# EXERCISE DESCRIPTION:
Write out all of the data again, exactly as it reads.

▼▼▼

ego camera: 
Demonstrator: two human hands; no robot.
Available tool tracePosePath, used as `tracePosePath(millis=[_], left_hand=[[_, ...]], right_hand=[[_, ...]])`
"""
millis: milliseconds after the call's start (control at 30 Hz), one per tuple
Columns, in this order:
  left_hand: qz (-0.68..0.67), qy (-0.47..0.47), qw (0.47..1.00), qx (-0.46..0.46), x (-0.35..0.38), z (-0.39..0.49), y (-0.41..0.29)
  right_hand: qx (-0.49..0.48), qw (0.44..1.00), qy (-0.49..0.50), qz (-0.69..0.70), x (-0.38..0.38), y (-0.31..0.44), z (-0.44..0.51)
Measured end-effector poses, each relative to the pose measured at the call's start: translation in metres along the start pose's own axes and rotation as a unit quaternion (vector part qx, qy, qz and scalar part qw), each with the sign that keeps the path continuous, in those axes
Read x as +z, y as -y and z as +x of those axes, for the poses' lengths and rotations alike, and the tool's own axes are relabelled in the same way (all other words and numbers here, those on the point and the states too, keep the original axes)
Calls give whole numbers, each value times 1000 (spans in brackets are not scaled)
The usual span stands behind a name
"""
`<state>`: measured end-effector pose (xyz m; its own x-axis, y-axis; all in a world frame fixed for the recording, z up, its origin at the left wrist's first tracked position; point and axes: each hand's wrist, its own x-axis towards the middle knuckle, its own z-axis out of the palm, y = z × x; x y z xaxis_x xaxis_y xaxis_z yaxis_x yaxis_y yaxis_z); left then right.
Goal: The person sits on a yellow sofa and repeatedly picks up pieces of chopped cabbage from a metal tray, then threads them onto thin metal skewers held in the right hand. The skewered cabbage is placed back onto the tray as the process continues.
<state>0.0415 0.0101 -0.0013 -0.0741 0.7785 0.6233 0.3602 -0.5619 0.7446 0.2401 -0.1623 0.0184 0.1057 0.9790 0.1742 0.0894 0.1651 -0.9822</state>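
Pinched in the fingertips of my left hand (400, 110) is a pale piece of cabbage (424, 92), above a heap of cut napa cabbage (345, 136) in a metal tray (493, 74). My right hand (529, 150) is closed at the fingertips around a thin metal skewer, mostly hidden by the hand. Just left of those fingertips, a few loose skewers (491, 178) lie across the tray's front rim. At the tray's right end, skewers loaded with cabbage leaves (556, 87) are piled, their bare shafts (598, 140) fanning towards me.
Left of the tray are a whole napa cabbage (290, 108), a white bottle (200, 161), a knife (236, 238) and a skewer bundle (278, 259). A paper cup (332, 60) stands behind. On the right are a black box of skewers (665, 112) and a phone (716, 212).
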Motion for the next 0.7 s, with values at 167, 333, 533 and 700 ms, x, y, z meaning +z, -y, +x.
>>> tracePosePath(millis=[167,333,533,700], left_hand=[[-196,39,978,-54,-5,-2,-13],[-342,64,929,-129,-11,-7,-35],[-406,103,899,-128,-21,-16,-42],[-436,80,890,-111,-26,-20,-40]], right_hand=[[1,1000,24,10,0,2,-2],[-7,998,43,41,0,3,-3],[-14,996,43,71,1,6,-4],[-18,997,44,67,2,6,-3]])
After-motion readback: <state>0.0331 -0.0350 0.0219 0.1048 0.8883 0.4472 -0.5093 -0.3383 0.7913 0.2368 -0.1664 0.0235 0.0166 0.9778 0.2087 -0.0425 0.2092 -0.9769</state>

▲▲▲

# TASK RESULT:
ego camera: 
Demonstrator: two human hands; no robot.
Available tool tracePosePath, used as `tracePosePath(millis=[_], left_hand=[[_, ...]], right_hand=[[_, ...]])`
"""
millis: milliseconds after the call's start (control at 30 Hz), one per tuple
Columns, in this order:
  left_hand: qz (-0.68..0.67), qy (-0.47..0.47), qw (0.47..1.00), qx (-0.46..0.46), x (-0.35..0.38), z (-0.39..0.49), y (-0.41..0.29)
  right_hand: qx (-0.49..0.48), qw (0.44..1.00), qy (-0.49..0.50), qz (-0.69..0.70), x (-0.38..0.38), y (-0.31..0.44), z (-0.44..0.51)
Measured end-effector poses, each relative to the pose measured at the call's start: translation in metres along the start pose's own axes and rotation as a unit quaternion (vector part qx, qy, qz and scalar part qw), each with the sign that keeps the path continuous, in those axes
Read x as +z, y as -y and z as +x of those axes, for the poses' lengths and rotations alike, and the tool's own axes are relabelled in the same way (all other words and numbers here, those on the point and the states too, keep the original axes)
Calls give whole numbers, each value times 1000 (spans in brackets are not scaled)
The usual span stands behind a name
"""
`<state>`: measured end-effector pose (xyz m; its own x-axis, y-axis; all in a world frame fixed for the recording, z up, its origin at the left wrist's first tracked position; point and axes: each hand's wrist, its own x-axis towards the middle knuckle, its own z-axis out of the palm, y = z × x; x y z xaxis_x xaxis_y xaxis_z yaxis_x yaxis_y yaxis_z); left then right.
Goal: The person sits on a yellow sofa and repeatedly picks up pieces of chopped cabbage from a metal tray, then threads them onto thin metal skewers held in the right hand. The skewered cabbage is placed back onto the tray as the process continues.
<state>0.0415 0.0101 -0.0013 -0.0741 0.7785 0.6233 0.3602 -0.5619 0.7446 0.2401 -0.1623 0.0184 0.1057 0.9790 0.1742 0.0894 0.1651 -0.9822</state>
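Pinched in the fingertips of my left hand (400, 110) is a pale piece of cabbage (424, 92), above a heap of cut napa cabbage (345, 136) in a metal tray (493, 74). My right hand (529, 150) is closed at the fingertips around a thin metal skewer, mostly hidden by the hand. Just left of those fingertips, a few loose skewers (491, 178) lie across the tray's front rim. At the tray's right end, skewers loaded with cabbage leaves (556, 87) are piled, their bare shafts (598, 140) fanning towards me.
Left of the tray are a whole napa cabbage (290, 108), a white bottle (200, 161), a knife (236, 238) and a skewer bundle (278, 259). A paper cup (332, 60) stands behind. On the right are a black box of skewers (665, 112) and a phone (716, 212).
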Motion for the next 0.7 s, with values at 167, 333, 533 and 700 ms, x, y, z meaning +z, -y, +x.
>>> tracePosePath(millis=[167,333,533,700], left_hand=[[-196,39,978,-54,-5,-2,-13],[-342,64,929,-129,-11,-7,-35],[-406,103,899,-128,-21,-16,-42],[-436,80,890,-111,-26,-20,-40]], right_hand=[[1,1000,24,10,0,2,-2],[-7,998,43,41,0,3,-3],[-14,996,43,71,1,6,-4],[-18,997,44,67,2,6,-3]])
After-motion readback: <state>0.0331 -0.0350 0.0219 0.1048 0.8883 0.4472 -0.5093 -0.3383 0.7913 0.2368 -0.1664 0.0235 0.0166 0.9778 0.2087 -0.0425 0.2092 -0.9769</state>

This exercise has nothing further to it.